- Opening Delimiter -
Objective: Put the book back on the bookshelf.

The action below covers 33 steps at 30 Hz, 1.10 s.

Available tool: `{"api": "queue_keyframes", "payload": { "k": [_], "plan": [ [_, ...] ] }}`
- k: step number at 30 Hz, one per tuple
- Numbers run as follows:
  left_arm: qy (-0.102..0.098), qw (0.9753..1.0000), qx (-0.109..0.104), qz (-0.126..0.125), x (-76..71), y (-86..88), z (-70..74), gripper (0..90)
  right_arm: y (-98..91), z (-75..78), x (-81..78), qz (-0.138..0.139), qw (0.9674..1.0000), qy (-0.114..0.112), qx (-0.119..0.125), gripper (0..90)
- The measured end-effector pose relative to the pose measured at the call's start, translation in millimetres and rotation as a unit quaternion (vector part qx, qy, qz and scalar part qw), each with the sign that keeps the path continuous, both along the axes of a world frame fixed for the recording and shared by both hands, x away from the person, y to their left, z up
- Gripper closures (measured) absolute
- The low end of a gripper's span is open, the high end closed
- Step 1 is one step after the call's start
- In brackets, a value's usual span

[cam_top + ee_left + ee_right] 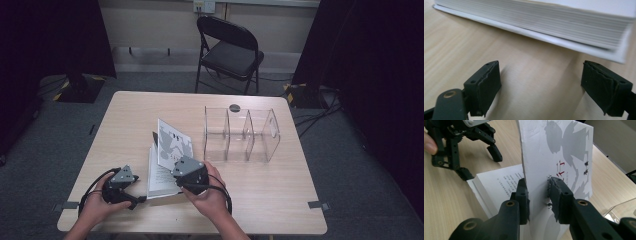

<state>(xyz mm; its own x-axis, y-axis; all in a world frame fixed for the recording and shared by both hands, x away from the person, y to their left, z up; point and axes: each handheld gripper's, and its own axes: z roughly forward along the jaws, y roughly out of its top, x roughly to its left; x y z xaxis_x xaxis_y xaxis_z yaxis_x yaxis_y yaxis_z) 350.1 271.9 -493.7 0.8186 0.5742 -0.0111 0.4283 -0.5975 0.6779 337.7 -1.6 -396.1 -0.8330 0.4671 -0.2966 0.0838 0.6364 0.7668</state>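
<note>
A white paperback book (160, 179) lies on the wooden table (270, 192) near its front edge. Its printed front cover (175, 142) stands lifted. In the right gripper view the cover (564, 150) passes between the jaws of my right gripper (537, 183) and leans on the left-hand jaw; a gap shows on the other side, so the gripper (176, 164) is open. The first text page (499, 182) lies bare. My left gripper (141, 198) sits low at the book's left side, open and holding nothing (541, 85), facing the page block (549, 22). The left gripper (481, 165) also appears beyond the book.
A clear acrylic organizer (240, 135) with several upright compartments stands behind and right of the book; its corner (621, 211) is close to my right gripper. A small dark disc (234, 107) lies behind it. A black folding chair (230, 50) stands beyond the table.
</note>
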Motion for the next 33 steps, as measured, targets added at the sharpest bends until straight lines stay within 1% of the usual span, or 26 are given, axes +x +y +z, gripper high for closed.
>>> {"api": "queue_keyframes", "payload": {
  "k": [1,2,4,5,6,7,8,9,11,12,13,14,15,16,18,19,20,21,22,23,24,25,26,27,32,33],
  "plan": [
    [0.0,1.0,0.0,0.001,1.9,-0.7,0.2,15.4,-0.1,2.7,1.7,0.0,1.0,0.003,-0.003,70.2],
    [-0.003,1.0,0.004,-0.001,3.9,-1.1,0.6,15.5,-0.8,5.4,3.9,-0.001,1.0,0.008,-0.002,70.2],
    [-0.006,1.0,0.004,0.0,7.9,-1.6,0.2,15.5,-2.6,10.6,8.3,-0.002,0.9999,0.016,0.002,70.7],
    [-0.005,1.0,-0.003,0.004,9.4,-2.9,-0.8,15.5,-2.8,13.4,9.7,-0.004,0.9998,0.02,-0.002,70.8],
    [-0.009,1.0,0.0,-0.001,11.5,-3.1,-0.9,15.4,-3.2,15.4,11.1,-0.002,0.9998,0.02,-0.008,71.0],
    [-0.012,0.9999,-0.008,0.003,12.8,-4.4,-2.0,15.3,-3.3,16.9,12.0,-0.003,0.9997,0.019,-0.012,71.1],
    [-0.014,0.9999,-0.007,0.005,14.6,-5.0,-2.1,15.3,-3.9,18.2,13.0,-0.002,0.9997,0.023,-0.013,71.1],
    [-0.014,0.9998,-0.013,0.005,15.8,-7.1,-2.9,15.2,-4.4,18.8,13.4,-0.004,0.9996,0.026,-0.013,71.1],
    [-0.016,0.9997,-0.015,0.008,18.5,-11.5,-3.4,15.3,-5.9,19.3,14.7,-0.002,0.9996,0.029,-0.008,71.1],
    [-0.017,0.9997,-0.015,0.007,19.2,-14.1,-3.4,15.4,-5.8,19.3,14.7,-0.002,0.9996,0.028,-0.009,71.1],
    [-0.017,0.9997,-0.017,0.003,20.0,-17.5,-3.7,15.5,-5.2,19.3,13.7,-0.006,0.9994,0.033,-0.009,71.1],
    [-0.018,0.9997,-0.015,0.005,20.5,-18.9,-3.4,15.5,-4.8,19.3,14.2,-0.003,0.9995,0.029,-0.012,71.1],
    [-0.018,0.9997,-0.013,0.008,20.6,-20.7,-3.1,15.4,-4.7,19.2,14.1,-0.004,0.9995,0.029,-0.012,71.1],
    [-0.024,0.9996,-0.013,0.006,20.4,-22.2,-3.1,15.5,-4.9,19.5,14.3,-0.004,0.9995,0.03,-0.011,71.1],
    [-0.026,0.9994,-0.017,0.012,19.0,-24.6,-3.7,15.7,-5.5,20.3,15.2,-0.005,0.9995,0.03,-0.009,71.1],
    [-0.031,0.9993,-0.018,0.01,18.3,-26.0,-3.8,16.0,-5.9,20.6,15.3,-0.005,0.9995,0.029,-0.009,71.1],
    [-0.033,0.9993,-0.018,0.005,17.6,-27.4,-3.3,17.3,-5.9,20.8,15.5,-0.004,0.9995,0.03,-0.01,71.1],
    [-0.041,0.999,-0.015,0.001,16.6,-28.5,-2.6,19.6,-5.5,21.0,15.6,-0.002,0.9996,0.027,-0.013,71.1],
    [-0.042,0.9991,-0.01,-0.001,15.4,-29.1,-1.4,21.6,-5.0,20.8,15.0,-0.002,0.9995,0.027,-0.014,71.1],
    [-0.044,0.9989,-0.017,-0.001,14.0,-30.0,-1.1,23.7,-4.8,20.6,15.3,0.0,0.9995,0.027,-0.017,71.1],
    [-0.05,0.9986,-0.017,0.0,12.8,-30.3,-0.4,25.9,-4.7,20.6,15.5,0.002,0.9995,0.024,-0.019,71.1],
    [-0.057,0.9983,-0.008,-0.002,12.4,-29.8,1.4,26.6,-4.7,20.8,15.5,0.002,0.9995,0.023,-0.019,71.1],
    [-0.051,0.9986,-0.015,-0.001,11.7,-30.3,1.8,26.2,-4.5,21.1,15.8,0.003,0.9995,0.025,-0.021,71.0],
    [-0.051,0.9986,-0.012,-0.002,10.9,-30.4,3.3,25.8,-4.2,21.5,15.7,0.003,0.9995,0.024,-0.023,71.0],
    [-0.042,0.999,-0.014,-0.002,5.8,-30.0,9.7,25.3,-2.0,24.8,15.4,0.011,0.9991,0.026,-0.033,70.9],
    [-0.042,0.999,-0.016,0.001,4.8,-29.6,10.7,25.4,-1.6,25.6,15.2,0.01,0.999,0.029,-0.033,71.0]
  ]
}}
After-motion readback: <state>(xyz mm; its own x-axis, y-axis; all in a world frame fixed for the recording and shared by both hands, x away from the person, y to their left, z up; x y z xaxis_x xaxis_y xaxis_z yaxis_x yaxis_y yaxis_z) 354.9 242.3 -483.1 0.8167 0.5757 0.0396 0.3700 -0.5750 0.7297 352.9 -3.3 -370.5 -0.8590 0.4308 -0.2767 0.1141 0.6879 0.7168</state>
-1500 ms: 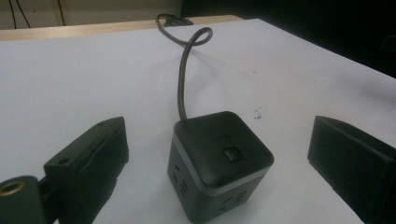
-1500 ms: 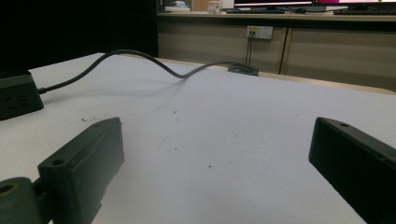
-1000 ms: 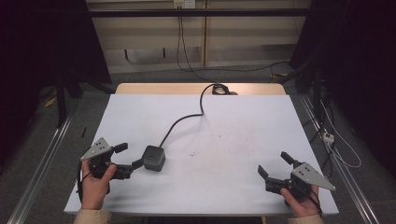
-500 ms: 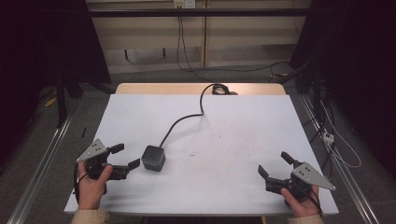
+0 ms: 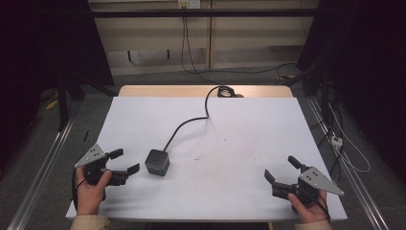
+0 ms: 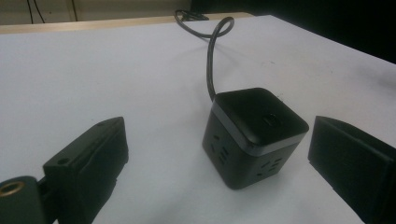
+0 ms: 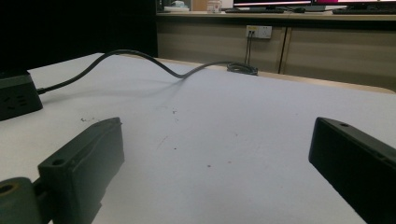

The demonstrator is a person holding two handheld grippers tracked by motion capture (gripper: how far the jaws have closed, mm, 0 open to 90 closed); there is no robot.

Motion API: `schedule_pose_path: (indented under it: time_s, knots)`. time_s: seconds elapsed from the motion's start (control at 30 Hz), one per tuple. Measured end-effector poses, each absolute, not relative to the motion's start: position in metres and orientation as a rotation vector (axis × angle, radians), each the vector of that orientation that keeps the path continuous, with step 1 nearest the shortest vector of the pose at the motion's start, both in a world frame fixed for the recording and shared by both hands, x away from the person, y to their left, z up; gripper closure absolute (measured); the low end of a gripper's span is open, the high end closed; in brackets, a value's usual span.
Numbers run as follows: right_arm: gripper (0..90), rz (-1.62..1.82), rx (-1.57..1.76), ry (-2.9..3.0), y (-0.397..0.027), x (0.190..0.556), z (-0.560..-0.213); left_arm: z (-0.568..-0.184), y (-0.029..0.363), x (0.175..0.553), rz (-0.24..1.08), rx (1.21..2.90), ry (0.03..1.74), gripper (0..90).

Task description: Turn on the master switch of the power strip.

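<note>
Near the table's left edge, you are holding your left gripper (image 5: 120,162) spread beside the socket cube (image 5: 157,162); its stiff cord (image 5: 186,123) risks twisting it off-centre.

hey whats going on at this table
A person holds a tool in each hand over a white table. The left tool is open and lined up with a black cube power strip, just short of touching it. The cube's cord runs to the far edge. The right tool rests open near the front right corner, away from the cube.
</note>
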State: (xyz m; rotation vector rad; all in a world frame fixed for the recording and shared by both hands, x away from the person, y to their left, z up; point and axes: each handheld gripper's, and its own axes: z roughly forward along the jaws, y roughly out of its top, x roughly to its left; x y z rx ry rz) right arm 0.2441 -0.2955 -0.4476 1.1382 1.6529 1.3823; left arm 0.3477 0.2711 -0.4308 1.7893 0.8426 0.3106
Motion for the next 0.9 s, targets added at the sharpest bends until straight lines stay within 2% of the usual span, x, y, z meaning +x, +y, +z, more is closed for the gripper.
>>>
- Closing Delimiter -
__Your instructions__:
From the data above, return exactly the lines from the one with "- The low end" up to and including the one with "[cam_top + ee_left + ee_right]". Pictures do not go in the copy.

__Response to the task__:
- The low end of a gripper's span is open, the high end closed
- Step 1 is one step after the call's start
- In brackets, a value's usual span

[cam_top + ee_left + ee_right] 

Thus the exercise is complete.